The solution was to have players float in the water automatically. After it was implemented, one of Rare’s accessibility collaborators, AbleGamers director of community Craig Kaufman, pointed out something important.

“He told us how some of his friends had been afraid to play because of their fear of being stuck underwater,” said Thomas. “It's a happy accident that trying to resolve one accessibility issue actually opened up a resolution for another. It's a sentiment we push internally: don't assume an option will only help a specific group. If we give players a series of choices they can adapt the game to how best suits them.”

The end result, whether by accident or intent, is more people being able to play a game, and among the developers I talked to, they often cited feeling emboldened the more they added.

When designer David Galindo released Cook, Serve, Delicious! 2!!, players were unhappy with the game. There were missing features, a result of the game’s tough development, and the sequel was a lot harder. As negative Steam reviews poured in, Galindo was desperate for ways to please his audience, and one early success was adding more difficulty options.

“So that had me wondering,” said Galindo, “what other features were people wanting but not necessarily asking for?”

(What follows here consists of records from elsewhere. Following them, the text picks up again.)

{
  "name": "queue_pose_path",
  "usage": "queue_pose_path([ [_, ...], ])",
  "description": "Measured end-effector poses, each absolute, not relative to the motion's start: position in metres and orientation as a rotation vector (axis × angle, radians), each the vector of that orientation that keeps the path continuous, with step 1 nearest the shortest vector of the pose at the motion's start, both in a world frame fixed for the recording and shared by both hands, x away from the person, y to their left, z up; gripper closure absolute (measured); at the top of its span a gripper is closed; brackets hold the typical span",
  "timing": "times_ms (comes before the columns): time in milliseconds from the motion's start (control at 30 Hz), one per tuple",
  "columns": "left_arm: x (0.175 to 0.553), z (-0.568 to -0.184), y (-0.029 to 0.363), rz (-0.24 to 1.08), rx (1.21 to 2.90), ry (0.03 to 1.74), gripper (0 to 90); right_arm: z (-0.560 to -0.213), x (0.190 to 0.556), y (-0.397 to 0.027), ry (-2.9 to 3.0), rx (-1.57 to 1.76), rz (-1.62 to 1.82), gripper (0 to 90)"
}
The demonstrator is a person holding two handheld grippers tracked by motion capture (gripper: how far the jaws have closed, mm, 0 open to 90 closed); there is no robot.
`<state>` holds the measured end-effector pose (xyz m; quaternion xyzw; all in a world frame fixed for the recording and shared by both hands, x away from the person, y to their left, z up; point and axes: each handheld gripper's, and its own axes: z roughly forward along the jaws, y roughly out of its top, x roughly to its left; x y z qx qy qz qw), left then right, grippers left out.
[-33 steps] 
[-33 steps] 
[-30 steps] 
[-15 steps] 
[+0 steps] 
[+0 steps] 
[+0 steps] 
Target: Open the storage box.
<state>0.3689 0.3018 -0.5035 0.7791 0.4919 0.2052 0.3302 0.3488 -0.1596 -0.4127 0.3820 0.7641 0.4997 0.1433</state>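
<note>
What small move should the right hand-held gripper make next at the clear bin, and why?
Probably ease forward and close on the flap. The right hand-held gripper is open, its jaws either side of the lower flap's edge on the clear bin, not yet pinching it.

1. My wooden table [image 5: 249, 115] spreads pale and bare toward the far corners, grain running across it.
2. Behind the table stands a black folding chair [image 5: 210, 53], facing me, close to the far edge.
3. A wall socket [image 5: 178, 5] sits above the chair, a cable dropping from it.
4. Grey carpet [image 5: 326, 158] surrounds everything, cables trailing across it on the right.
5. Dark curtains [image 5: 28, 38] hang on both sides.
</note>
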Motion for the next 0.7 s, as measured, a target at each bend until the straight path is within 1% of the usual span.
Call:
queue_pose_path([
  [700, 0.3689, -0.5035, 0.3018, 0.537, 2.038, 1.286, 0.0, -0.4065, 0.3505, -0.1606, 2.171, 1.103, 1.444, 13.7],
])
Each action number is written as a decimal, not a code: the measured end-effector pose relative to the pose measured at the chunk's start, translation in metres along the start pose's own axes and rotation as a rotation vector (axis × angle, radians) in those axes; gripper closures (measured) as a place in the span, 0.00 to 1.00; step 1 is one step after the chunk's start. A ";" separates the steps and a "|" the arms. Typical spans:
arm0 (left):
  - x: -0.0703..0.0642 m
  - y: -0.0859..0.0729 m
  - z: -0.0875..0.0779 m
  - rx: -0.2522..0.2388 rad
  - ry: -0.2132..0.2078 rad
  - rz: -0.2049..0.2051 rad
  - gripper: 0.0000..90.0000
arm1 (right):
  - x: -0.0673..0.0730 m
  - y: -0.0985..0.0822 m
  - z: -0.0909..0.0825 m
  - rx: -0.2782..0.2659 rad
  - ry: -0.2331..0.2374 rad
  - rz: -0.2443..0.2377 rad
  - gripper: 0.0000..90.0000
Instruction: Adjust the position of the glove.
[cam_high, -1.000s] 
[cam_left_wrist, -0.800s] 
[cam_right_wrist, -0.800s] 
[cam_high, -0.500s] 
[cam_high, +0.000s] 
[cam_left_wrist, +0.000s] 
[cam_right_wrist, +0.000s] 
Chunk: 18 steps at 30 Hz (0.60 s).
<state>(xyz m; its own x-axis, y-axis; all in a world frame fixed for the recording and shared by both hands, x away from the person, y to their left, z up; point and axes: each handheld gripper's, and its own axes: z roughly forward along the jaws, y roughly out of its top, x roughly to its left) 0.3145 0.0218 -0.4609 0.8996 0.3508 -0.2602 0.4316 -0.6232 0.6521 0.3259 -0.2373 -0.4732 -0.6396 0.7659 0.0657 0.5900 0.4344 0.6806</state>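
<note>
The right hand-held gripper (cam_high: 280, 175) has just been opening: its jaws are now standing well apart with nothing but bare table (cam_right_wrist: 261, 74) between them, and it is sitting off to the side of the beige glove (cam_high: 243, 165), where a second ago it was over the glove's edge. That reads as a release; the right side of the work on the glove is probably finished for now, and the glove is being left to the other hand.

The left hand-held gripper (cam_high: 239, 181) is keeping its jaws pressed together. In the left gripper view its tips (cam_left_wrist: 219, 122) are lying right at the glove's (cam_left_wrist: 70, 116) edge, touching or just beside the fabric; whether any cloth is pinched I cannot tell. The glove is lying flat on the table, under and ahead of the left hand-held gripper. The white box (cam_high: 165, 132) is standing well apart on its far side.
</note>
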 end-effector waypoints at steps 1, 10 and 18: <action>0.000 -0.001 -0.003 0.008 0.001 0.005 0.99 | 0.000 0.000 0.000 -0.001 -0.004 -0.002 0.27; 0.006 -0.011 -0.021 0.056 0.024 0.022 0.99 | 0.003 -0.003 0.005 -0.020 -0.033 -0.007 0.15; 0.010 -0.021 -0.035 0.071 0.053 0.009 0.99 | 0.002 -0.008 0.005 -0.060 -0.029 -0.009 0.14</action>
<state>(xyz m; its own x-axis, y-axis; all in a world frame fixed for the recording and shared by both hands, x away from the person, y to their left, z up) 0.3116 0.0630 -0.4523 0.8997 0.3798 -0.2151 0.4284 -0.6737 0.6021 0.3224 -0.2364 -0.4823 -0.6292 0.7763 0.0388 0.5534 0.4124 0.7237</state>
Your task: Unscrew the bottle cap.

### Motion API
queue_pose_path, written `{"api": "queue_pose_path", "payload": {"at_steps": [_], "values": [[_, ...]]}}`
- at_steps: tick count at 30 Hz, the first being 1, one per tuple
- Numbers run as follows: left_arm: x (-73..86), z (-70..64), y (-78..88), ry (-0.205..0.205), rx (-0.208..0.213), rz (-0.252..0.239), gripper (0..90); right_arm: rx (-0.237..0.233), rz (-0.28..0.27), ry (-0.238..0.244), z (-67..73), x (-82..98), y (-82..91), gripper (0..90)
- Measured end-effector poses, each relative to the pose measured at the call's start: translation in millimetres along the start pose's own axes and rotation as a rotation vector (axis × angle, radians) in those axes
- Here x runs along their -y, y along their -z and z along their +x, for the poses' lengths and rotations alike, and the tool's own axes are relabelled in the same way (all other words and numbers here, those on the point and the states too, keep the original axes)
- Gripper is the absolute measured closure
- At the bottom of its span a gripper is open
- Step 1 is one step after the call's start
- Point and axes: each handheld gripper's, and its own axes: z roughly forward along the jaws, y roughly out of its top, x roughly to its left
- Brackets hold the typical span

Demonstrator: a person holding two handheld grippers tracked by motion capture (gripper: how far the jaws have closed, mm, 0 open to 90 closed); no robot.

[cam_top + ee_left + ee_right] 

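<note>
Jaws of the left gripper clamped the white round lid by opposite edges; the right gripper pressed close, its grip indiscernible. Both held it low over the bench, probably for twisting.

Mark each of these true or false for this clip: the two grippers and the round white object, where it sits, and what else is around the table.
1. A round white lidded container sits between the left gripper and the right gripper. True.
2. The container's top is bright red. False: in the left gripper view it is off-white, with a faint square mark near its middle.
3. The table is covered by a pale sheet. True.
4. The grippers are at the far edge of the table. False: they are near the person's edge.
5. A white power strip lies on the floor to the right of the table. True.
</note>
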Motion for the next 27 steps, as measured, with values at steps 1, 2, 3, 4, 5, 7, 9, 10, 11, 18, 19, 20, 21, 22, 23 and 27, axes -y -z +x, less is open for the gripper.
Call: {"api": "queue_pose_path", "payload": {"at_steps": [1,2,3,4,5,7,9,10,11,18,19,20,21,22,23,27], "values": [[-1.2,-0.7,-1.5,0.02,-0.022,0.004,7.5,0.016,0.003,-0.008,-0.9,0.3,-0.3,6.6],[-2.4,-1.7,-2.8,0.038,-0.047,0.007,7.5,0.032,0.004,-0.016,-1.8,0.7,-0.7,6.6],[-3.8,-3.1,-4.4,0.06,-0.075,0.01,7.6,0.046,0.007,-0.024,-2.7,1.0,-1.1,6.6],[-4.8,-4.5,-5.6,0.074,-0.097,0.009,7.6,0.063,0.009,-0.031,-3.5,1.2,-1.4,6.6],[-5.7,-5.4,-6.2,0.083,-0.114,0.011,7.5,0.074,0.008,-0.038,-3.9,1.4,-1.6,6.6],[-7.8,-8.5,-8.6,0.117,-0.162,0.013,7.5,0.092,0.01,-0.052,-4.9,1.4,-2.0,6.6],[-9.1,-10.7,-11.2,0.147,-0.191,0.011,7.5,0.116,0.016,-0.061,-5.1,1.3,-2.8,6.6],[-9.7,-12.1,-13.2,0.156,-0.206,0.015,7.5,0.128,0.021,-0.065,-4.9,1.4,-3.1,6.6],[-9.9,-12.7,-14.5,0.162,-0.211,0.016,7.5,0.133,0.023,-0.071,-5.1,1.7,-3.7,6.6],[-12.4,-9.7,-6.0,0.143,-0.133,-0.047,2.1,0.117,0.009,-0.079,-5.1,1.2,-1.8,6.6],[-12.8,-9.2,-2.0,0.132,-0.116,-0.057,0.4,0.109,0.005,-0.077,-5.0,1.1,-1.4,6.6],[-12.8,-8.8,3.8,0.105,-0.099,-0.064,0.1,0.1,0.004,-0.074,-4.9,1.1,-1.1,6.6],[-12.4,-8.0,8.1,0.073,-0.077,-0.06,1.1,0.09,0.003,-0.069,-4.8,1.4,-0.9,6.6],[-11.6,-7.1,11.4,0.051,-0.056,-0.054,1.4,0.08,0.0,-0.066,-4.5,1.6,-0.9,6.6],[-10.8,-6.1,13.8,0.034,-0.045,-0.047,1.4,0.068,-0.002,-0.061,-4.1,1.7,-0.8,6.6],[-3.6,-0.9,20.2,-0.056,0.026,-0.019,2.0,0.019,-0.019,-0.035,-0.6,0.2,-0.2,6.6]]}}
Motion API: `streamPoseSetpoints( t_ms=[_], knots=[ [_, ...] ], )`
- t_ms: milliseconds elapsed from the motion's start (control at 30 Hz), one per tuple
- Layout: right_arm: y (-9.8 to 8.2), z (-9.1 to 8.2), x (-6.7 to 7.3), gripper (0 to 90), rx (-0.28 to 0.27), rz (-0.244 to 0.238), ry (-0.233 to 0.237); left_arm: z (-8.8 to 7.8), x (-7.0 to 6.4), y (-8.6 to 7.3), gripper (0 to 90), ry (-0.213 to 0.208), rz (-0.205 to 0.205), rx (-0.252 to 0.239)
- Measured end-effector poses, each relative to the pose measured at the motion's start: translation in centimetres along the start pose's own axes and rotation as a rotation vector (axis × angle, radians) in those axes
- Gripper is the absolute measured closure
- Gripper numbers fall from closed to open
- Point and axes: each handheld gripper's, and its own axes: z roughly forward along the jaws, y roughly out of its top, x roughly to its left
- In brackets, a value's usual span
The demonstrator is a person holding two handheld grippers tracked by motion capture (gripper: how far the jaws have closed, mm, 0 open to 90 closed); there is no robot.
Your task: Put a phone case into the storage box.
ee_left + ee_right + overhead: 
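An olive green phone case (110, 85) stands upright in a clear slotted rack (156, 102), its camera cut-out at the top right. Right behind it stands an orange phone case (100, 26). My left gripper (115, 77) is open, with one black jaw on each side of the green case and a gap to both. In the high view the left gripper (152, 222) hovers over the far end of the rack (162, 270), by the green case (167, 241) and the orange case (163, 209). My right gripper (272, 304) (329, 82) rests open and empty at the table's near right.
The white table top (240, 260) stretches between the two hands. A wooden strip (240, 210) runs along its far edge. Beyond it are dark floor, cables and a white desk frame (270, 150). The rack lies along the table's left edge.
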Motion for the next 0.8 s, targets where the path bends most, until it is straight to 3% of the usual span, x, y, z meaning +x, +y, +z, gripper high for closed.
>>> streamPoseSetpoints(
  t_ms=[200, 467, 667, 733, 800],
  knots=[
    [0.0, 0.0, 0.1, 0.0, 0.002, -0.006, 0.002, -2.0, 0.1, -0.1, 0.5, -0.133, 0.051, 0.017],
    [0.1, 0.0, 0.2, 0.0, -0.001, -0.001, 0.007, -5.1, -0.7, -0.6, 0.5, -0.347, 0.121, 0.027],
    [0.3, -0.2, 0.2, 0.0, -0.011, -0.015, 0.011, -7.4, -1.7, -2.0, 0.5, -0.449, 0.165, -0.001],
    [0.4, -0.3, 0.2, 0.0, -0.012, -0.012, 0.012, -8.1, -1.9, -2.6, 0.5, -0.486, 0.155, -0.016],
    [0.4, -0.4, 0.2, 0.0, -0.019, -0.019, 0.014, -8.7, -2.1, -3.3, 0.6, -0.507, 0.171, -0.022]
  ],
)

He noticed a deleted Steam post where someone wished the game didn’t have dead insects because of a personal phobia. Galindo added an option to remove the dead insects—and a few hundred people flicked the option on.

When it came time to develop Cook, Serve, Delicious! 3?! the goal was to double down on this idea and “make the most accessible game I could possibly make.” The third installment allows players to mute gun shots (“a response to those involved in school shootings with PTSD”), change police siren sounds (“a result of the BLM movement”), colorblind features, motion sickness tweaks, and more. Galindo even added an audio option to turn off car and engine noises because a player spoke to a traumatic experience. Another player had migraines triggered by a certain visual effect, so Galindo added the option to turn it off.

In all these cases, from spiders to police sirens, is a broader definition of accessibility.

Satisfactory programmer and community manager Jace Varlet, however, hopes all this just means more people, including his studio, think a little longer about the whole spider thing.

“One thing to consider is, ‘are we going to add any more spider-like things?’” said Varlet. “I mean, but maybe? We have arachnophobia mode now. But if we go forward to other games, like I don't know, do we need spiders? Which I think all developers should ask! [laughs] I think all developers should be like “Do we need spiders?”